- **TASK STATEMENT**
Provide only the number of lines in the data below that contain the string "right".

- **DATASET EXTRACT**
----

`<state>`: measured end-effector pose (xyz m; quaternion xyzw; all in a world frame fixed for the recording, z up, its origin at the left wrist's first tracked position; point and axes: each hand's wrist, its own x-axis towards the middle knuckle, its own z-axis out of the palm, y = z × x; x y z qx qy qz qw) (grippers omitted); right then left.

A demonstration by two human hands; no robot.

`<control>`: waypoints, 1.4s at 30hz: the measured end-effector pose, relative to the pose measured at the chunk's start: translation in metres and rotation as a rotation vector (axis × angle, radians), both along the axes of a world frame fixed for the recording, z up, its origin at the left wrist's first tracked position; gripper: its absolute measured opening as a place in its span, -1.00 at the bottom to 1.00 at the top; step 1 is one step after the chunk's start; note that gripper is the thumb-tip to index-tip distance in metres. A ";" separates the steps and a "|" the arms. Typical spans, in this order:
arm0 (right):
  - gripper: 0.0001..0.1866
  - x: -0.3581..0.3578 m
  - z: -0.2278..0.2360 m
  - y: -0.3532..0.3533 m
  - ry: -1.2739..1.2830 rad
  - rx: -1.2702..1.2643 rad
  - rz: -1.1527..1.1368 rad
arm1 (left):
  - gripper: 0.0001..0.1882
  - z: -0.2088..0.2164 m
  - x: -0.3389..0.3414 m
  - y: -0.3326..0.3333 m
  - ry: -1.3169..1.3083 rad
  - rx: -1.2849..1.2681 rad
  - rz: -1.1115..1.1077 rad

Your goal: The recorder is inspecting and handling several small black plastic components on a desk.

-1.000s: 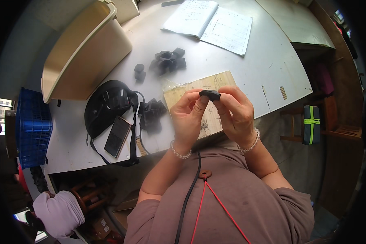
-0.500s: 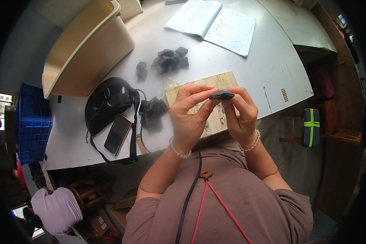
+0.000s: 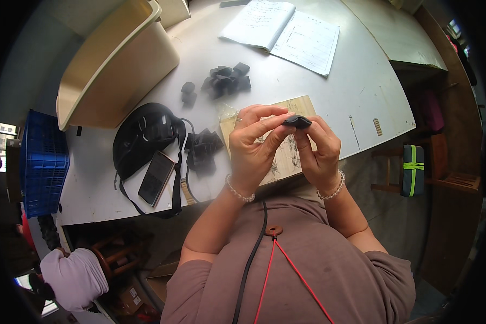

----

- **EXERCISE RESPONSE**
2